Over all lines in the data below, count those holding "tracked" and give only the result.

··········

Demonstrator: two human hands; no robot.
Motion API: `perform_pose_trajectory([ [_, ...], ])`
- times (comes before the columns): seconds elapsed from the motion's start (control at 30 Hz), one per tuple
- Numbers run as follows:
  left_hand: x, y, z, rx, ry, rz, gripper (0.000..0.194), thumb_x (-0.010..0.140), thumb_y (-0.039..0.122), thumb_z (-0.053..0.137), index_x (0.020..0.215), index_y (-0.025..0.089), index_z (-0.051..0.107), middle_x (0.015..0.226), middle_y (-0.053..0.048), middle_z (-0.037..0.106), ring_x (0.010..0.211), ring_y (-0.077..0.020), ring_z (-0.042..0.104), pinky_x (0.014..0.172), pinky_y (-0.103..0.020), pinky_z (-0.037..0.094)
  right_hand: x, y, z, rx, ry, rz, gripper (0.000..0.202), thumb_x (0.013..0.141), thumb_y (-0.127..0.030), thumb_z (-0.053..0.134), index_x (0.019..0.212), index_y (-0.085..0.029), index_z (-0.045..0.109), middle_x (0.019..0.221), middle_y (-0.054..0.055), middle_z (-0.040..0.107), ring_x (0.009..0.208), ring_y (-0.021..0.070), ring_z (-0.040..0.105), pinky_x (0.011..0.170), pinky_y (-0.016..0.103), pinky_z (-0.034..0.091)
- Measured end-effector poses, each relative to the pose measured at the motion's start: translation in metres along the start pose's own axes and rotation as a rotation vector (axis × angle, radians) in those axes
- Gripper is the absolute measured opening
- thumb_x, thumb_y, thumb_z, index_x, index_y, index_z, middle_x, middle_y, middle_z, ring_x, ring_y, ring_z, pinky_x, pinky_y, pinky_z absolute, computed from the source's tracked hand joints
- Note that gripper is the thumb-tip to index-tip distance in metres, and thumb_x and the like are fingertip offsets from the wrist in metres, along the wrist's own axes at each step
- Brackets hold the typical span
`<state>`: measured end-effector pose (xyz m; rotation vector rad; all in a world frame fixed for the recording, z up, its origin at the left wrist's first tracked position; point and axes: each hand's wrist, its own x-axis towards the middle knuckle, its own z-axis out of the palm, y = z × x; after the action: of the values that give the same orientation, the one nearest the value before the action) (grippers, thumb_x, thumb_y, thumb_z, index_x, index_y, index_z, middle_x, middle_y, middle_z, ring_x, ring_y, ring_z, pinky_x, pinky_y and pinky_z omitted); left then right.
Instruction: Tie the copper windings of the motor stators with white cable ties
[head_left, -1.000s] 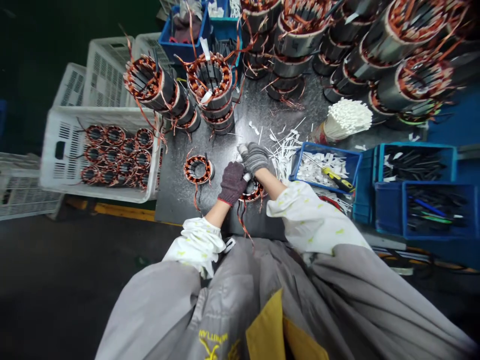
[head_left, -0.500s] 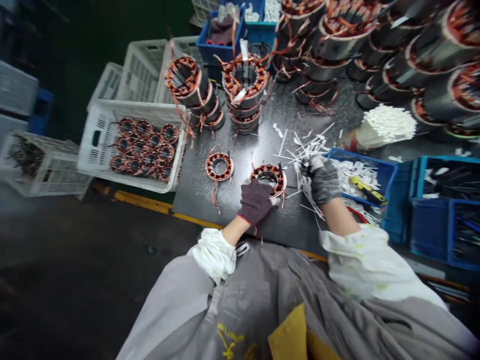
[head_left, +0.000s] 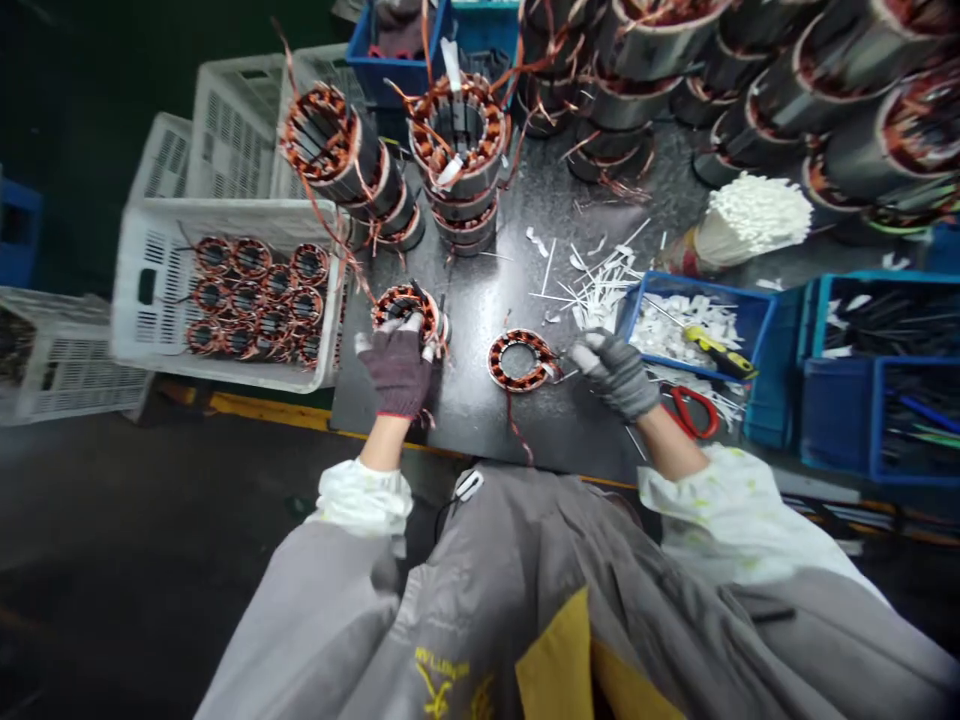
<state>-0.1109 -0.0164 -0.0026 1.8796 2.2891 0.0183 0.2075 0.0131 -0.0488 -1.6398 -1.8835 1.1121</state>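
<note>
My left hand (head_left: 399, 368), in a dark purple glove with bare fingertips, grips the near side of a small wound motor stator (head_left: 407, 300). Its fingers lie over the copper windings and hide part of the ring. To the right, a flat ring-shaped stator (head_left: 519, 360) with orange-brown windings lies on the table, a twisted lead trailing towards the front edge. Close to this ring's right side is my right hand (head_left: 616, 372), in a grey glove, its fingers curled together beside the ring's lead ends. What they pinch is too small to make out.
A white crate (head_left: 225, 215) of small stators stands left. Stacked stators (head_left: 459, 180) rise behind. Loose white strips (head_left: 607, 285), a blue tray (head_left: 637, 310), a yellow-black screwdriver (head_left: 716, 350), red-handled scissors (head_left: 694, 412) and a bundle of white tubes (head_left: 757, 220) lie right.
My left hand has moved left from the middle stator to the left one. My right hand has come from the loose white strips to the middle stator's right side. The view has shifted.
</note>
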Motion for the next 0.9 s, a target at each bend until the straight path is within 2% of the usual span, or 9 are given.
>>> perform_pose_trajectory([
  [0.07, -0.017, 0.022, 0.005, -0.047, 0.072, 0.086, 0.048, 0.100, 0.037, 0.045, 0.145, 0.022, 0.049, 0.142, -0.011, 0.059, 0.136, -0.0315, 0.045, 0.116, -0.053, 0.025, 0.010, -0.003, 0.002, -0.212, -0.215, -0.215, 0.036, 0.088, -0.045, 0.057, 0.105, -0.018, 0.073, 0.113, 0.014, 0.072, 0.097, 0.0291, 0.063, 0.087, 0.041, 0.044],
  [0.1, -0.025, 0.036, 0.011, -0.075, 0.041, 0.153, 0.047, 0.101, 0.037, 0.043, 0.145, 0.022, 0.049, 0.140, -0.011, 0.061, 0.132, -0.0296, 0.048, 0.113, -0.049, 0.031, 0.015, -0.005, 0.003, -0.355, -0.331, -0.329, 0.037, 0.088, -0.041, 0.059, 0.114, -0.018, 0.072, 0.123, 0.016, 0.070, 0.100, 0.0305, 0.062, 0.087, 0.042, 0.042],
  [0.2, -0.038, 0.071, 0.039, -0.095, -0.250, 0.309, 0.037, 0.100, 0.036, 0.045, 0.131, 0.021, 0.061, 0.116, -0.012, 0.071, 0.112, -0.0286, 0.059, 0.096, -0.044, 0.043, 0.034, -0.007, 0.003, -0.708, -0.541, -0.514, 0.041, 0.094, -0.035, 0.055, 0.130, -0.017, 0.066, 0.133, 0.018, 0.065, 0.101, 0.0300, 0.061, 0.083, 0.039, 0.038],
  [0.27, -0.038, 0.084, 0.058, -0.083, -0.322, 0.334, 0.030, 0.098, 0.036, 0.050, 0.118, 0.022, 0.067, 0.108, -0.011, 0.072, 0.108, -0.0301, 0.060, 0.092, -0.044, 0.043, 0.047, -0.007, 0.004, -0.811, -0.576, -0.516, 0.041, 0.099, -0.036, 0.048, 0.130, -0.014, 0.065, 0.124, 0.018, 0.069, 0.099, 0.0283, 0.061, 0.082, 0.037, 0.036],
  [0.33, -0.035, 0.086, 0.071, -0.079, -0.319, 0.334, 0.028, 0.098, 0.036, 0.051, 0.116, 0.023, 0.068, 0.109, -0.011, 0.072, 0.110, -0.0306, 0.059, 0.093, -0.045, 0.042, 0.058, -0.008, 0.002, -0.877, -0.618, -0.542, 0.045, 0.102, -0.039, 0.043, 0.127, -0.010, 0.066, 0.113, 0.019, 0.072, 0.097, 0.0290, 0.061, 0.081, 0.037, 0.035],
  [0.47, -0.036, 0.083, 0.077, -0.069, -0.298, 0.321, 0.033, 0.101, 0.039, 0.045, 0.122, 0.024, 0.065, 0.113, -0.010, 0.071, 0.114, -0.0310, 0.056, 0.094, -0.046, 0.041, 0.062, -0.008, -0.007, -0.878, -0.683, -0.747, 0.046, 0.091, -0.048, 0.058, 0.123, -0.017, 0.070, 0.122, 0.018, 0.068, 0.104, 0.0332, 0.059, 0.084, 0.040, 0.034],
  [0.57, -0.038, 0.086, 0.078, -0.060, -0.275, 0.291, 0.033, 0.101, 0.039, 0.044, 0.120, 0.022, 0.065, 0.113, -0.011, 0.071, 0.114, -0.0321, 0.056, 0.094, -0.047, 0.040, 0.056, -0.010, -0.005, -0.860, -0.646, -0.779, 0.052, 0.085, -0.059, 0.064, 0.116, -0.018, 0.073, 0.125, 0.018, 0.066, 0.104, 0.0341, 0.058, 0.086, 0.042, 0.033],
  [0.7, -0.037, 0.088, 0.081, -0.069, -0.261, 0.274, 0.032, 0.100, 0.040, 0.046, 0.116, 0.022, 0.067, 0.109, -0.012, 0.071, 0.112, -0.0325, 0.056, 0.093, -0.047, 0.040, 0.059, -0.006, 0.006, -0.898, -0.590, -0.708, 0.041, 0.099, -0.041, 0.049, 0.115, -0.012, 0.071, 0.111, 0.017, 0.071, 0.099, 0.0295, 0.059, 0.084, 0.039, 0.034],
  [0.9, -0.039, 0.085, 0.083, -0.106, -0.255, 0.273, 0.035, 0.101, 0.042, 0.045, 0.118, 0.021, 0.066, 0.112, -0.012, 0.071, 0.112, -0.0319, 0.056, 0.093, -0.046, 0.041, 0.061, 0.011, -0.002, -0.659, -0.688, -0.845, 0.037, 0.102, -0.028, 0.038, 0.106, -0.019, 0.074, 0.108, 0.013, 0.073, 0.097, 0.0267, 0.058, 0.087, 0.041, 0.035],
])
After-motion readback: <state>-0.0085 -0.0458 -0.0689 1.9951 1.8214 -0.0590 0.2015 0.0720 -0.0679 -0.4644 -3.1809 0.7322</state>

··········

▸ **Your solution**: 2